» WORK REQUIRED:
Isolate every line in the records below with "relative" in it.

Segment Start: DATASET RECORDS

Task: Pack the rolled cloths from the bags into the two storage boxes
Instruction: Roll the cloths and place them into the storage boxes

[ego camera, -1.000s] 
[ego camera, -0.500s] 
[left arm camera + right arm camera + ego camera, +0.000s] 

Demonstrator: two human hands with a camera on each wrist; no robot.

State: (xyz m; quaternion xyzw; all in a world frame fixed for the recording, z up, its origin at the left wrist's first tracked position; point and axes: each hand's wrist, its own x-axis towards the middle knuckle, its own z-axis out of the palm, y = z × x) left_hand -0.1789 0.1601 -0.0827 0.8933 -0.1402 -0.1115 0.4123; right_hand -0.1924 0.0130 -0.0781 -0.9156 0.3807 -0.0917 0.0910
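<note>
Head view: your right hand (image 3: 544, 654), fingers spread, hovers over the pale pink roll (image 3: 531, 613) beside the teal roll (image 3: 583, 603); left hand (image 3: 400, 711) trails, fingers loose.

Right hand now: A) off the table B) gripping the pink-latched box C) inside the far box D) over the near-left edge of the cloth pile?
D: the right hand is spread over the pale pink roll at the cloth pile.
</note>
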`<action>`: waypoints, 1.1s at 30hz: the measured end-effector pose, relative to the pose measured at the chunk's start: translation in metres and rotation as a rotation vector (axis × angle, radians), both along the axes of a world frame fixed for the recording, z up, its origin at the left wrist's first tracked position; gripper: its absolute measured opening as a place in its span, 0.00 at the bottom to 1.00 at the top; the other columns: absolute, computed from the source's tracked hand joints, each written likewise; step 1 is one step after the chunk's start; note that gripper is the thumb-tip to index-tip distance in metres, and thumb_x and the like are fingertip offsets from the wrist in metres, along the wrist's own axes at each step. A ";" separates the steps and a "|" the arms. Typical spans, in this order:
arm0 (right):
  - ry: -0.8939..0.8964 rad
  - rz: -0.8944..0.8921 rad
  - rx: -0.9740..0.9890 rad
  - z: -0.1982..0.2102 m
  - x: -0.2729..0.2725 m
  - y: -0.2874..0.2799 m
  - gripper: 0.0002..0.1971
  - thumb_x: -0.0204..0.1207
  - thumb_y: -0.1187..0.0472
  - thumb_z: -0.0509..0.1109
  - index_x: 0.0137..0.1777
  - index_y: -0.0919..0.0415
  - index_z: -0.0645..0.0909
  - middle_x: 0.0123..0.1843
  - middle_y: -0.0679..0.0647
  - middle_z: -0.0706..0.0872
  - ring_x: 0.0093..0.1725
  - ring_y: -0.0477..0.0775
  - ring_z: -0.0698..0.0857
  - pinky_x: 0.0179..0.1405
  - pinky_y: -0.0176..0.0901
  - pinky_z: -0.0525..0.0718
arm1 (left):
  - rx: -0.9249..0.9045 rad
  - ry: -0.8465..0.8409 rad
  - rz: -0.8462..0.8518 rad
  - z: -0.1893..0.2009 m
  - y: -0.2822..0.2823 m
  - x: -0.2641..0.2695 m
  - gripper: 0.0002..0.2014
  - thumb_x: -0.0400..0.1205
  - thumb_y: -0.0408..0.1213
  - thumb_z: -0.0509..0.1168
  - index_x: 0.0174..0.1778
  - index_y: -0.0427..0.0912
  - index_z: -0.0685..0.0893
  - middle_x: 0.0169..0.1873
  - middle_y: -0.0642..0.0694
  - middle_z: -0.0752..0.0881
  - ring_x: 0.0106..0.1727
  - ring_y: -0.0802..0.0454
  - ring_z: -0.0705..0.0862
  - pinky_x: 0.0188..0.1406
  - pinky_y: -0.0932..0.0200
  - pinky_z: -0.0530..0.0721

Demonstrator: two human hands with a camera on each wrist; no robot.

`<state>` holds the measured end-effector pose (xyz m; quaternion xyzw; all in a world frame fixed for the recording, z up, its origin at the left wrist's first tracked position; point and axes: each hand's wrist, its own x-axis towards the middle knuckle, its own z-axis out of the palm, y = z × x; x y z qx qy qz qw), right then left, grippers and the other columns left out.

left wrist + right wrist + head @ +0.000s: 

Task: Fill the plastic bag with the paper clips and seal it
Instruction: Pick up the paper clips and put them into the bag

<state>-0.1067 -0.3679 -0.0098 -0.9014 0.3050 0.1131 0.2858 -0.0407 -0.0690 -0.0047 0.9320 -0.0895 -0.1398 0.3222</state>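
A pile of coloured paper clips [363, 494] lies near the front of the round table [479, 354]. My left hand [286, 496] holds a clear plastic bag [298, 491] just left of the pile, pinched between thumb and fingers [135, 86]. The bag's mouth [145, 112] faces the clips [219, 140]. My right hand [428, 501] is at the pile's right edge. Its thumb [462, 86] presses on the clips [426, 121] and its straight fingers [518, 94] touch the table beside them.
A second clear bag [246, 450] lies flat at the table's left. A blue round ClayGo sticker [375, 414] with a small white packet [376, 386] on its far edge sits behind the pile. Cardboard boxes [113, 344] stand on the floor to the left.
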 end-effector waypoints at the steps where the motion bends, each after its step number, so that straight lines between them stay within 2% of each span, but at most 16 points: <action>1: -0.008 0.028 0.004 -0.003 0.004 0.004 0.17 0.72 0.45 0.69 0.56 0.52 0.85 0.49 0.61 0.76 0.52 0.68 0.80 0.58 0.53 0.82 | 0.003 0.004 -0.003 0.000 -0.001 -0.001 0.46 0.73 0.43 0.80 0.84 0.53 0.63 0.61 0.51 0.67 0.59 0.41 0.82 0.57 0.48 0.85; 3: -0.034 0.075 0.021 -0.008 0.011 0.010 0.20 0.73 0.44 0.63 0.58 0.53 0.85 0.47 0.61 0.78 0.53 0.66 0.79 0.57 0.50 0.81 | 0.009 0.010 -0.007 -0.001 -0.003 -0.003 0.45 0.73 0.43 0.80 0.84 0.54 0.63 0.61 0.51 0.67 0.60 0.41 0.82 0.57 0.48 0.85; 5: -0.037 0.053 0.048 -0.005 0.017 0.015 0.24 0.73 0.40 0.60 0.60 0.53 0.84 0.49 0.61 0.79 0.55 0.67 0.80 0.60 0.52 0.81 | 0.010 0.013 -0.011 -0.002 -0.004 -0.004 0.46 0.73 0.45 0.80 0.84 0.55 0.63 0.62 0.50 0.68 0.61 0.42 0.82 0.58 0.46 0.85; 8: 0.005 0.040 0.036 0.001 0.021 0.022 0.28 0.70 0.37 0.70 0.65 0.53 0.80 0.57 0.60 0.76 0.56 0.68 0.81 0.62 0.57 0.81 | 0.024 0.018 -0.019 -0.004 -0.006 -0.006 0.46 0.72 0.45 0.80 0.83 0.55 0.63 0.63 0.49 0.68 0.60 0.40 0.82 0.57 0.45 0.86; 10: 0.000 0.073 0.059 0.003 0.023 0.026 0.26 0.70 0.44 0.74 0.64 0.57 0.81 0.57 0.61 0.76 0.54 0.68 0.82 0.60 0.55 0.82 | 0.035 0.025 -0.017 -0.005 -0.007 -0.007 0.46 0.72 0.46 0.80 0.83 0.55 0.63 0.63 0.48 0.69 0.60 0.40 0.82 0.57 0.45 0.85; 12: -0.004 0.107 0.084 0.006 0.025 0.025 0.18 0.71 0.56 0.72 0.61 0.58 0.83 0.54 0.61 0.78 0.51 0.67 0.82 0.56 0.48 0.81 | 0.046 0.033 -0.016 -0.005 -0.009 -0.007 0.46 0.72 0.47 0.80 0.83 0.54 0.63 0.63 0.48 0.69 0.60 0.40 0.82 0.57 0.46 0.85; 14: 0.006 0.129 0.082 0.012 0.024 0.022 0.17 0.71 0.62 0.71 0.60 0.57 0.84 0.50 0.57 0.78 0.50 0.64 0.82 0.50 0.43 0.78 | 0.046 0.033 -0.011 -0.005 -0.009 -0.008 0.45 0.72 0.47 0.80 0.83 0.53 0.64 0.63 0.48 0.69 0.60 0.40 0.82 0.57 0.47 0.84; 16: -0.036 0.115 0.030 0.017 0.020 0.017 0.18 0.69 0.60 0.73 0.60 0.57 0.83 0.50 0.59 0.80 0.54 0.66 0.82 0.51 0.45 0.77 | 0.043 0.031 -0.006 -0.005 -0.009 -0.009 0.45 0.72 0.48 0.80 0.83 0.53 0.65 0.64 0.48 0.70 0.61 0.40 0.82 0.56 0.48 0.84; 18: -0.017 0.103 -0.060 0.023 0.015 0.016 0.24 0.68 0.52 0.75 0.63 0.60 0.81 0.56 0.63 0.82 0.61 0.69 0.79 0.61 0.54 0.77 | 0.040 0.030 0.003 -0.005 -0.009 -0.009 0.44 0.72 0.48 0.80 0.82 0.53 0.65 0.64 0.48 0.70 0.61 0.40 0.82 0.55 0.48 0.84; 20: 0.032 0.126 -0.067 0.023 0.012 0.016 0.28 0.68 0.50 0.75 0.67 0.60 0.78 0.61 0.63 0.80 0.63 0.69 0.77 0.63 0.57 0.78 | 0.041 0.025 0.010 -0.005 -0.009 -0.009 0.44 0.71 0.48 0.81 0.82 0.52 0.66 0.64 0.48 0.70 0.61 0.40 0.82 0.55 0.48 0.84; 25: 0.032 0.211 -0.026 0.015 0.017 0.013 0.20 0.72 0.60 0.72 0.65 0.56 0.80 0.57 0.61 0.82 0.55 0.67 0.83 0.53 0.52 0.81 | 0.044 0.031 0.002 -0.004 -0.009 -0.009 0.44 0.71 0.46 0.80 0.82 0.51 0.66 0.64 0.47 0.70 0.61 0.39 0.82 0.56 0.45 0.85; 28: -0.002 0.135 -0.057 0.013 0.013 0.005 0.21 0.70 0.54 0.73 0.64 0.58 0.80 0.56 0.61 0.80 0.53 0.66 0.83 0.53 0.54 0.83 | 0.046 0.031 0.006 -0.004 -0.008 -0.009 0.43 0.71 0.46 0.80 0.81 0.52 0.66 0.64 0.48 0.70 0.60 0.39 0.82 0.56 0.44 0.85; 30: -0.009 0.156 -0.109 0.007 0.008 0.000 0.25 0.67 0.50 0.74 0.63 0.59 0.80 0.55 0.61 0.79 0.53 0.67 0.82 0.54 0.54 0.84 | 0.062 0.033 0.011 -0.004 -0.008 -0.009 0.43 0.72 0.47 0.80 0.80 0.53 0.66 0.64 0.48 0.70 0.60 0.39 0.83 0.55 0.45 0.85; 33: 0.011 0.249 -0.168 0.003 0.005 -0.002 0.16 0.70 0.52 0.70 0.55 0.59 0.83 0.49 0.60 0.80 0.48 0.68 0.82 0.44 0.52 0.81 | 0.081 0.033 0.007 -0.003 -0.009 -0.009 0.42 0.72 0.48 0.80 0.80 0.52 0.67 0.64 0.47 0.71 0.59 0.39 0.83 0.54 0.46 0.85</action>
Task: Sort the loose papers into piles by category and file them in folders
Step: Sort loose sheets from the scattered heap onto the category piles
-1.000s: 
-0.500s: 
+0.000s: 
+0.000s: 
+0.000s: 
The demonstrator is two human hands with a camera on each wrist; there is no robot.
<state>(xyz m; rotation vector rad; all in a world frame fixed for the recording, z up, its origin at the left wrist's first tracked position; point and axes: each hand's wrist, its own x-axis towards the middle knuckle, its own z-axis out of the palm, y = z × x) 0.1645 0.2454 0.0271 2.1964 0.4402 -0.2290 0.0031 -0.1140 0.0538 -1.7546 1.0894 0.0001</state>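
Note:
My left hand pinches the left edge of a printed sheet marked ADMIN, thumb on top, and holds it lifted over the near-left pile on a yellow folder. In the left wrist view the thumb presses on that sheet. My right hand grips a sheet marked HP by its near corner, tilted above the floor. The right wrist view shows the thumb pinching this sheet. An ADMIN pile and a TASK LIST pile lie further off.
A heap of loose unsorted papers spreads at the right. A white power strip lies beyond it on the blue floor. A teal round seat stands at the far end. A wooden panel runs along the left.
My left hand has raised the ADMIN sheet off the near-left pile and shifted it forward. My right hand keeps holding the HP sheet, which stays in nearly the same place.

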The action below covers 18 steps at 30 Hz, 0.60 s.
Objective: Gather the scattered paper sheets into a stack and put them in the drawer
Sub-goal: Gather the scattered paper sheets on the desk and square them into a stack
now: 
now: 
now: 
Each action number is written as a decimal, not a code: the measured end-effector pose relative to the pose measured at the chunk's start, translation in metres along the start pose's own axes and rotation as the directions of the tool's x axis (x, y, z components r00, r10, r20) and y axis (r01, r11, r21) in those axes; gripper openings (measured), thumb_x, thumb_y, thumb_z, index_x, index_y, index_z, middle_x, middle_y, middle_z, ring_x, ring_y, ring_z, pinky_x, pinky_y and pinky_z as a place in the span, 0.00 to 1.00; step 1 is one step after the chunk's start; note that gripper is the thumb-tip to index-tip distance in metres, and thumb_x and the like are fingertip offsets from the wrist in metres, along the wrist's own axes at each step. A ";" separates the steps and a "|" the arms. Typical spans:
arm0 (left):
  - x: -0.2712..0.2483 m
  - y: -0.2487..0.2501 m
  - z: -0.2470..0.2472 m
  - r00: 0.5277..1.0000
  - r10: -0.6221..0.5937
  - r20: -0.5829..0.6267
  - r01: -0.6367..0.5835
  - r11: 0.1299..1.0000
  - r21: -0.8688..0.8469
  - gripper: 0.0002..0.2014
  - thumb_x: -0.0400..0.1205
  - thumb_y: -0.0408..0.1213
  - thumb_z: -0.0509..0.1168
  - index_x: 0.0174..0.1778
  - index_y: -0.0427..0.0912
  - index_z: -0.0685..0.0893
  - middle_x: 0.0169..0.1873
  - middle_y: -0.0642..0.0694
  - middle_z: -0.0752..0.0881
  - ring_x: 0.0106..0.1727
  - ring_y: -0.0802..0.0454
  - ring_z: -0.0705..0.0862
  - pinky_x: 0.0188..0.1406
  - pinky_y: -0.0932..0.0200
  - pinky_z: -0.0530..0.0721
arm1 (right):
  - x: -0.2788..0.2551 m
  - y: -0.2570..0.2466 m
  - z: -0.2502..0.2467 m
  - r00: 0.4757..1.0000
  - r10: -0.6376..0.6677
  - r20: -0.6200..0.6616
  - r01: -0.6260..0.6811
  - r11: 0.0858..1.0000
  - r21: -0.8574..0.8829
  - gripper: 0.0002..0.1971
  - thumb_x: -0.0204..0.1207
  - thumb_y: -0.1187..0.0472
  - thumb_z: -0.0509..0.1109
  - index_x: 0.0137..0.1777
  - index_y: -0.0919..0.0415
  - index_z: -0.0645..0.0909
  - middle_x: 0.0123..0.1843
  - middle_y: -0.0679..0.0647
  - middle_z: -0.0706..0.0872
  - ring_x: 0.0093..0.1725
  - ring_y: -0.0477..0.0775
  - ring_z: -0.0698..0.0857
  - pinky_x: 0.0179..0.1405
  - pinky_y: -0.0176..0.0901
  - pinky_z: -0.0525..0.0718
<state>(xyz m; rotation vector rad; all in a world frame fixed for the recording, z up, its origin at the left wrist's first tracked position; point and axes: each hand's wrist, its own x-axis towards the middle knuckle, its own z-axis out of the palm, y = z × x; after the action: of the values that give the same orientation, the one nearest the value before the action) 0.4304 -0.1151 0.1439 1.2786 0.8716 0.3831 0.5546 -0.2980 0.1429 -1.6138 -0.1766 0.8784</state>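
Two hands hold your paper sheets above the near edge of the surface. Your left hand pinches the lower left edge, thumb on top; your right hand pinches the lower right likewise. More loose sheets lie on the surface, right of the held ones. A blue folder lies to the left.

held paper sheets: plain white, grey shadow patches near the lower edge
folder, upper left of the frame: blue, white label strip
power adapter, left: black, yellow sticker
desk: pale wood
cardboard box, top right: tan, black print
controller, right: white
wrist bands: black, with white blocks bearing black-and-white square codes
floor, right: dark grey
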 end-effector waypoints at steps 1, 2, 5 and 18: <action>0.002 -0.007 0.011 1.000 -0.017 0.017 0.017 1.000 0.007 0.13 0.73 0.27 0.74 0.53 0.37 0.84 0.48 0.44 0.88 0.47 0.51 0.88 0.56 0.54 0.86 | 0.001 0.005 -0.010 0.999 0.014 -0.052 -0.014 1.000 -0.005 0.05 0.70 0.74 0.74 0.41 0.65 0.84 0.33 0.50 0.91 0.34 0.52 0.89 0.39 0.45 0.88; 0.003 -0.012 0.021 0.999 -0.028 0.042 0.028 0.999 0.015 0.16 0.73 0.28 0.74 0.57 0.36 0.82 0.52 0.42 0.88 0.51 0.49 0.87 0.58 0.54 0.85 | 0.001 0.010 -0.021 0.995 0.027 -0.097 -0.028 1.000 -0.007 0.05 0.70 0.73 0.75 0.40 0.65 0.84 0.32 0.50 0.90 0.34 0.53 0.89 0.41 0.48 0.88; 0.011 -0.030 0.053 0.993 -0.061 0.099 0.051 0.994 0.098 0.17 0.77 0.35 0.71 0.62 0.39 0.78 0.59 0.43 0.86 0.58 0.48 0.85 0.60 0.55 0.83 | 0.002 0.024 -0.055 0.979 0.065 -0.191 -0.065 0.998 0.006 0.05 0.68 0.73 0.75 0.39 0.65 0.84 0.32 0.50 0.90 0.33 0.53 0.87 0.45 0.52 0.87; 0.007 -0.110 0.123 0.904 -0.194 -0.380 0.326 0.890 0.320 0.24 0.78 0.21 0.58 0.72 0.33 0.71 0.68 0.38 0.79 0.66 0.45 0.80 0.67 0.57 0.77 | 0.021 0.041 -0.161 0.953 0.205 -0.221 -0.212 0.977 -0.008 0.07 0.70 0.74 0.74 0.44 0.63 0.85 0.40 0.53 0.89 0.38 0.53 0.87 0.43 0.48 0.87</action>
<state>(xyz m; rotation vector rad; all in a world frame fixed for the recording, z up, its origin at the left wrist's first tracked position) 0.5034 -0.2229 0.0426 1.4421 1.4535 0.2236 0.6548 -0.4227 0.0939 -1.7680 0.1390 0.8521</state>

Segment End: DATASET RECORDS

» EXERCISE RESPONSE:
`<action>`: waypoints, 1.1s at 30hz: the measured end-effector pose, relative to the pose measured at the chunk's start: translation in metres and rotation as a rotation vector (axis × angle, radians), both along the axes of a world frame fixed for the recording, z up, its origin at the left wrist's first tracked position; gripper: its absolute measured opening as a place in its span, 0.00 at the bottom to 1.00 at the top; the other columns: absolute, computed from the source's tracked hand joints, each written likewise; step 1 is one step after the chunk's start; note that gripper is the thumb-tip to index-tip distance in metres, and thumb_x and the like are fingertip offsets from the wrist in metres, along the wrist's own axes at each step. A ";" separates the steps and a "|" the arms. Typical spans, in this order:
Each action number is written as a decimal, not a code: the measured end-effector pose relative to the pose measured at the chunk's start, translation in metres along the start pose's own axes and rotation as the directions of the tool's x axis (x, y, z components r00, r10, r20) and y axis (r01, r11, r21) in those axes; gripper openings (measured), thumb_x, thumb_y, thumb_z, index_x, index_y, index_z, middle_x, middle_y, middle_z, ring_x, ring_y, ring_z, pinky_x, pinky_y and pinky_z as a place in the span, 0.00 to 1.00; step 1 is one step after the chunk's start; note that gripper is the thumb-tip to index-tip distance in metres, and thumb_x and the like are fingertip offsets from the wrist in metres, along the wrist's own axes at each step. A ";" separates the steps and a "|" the arms. Typical spans:

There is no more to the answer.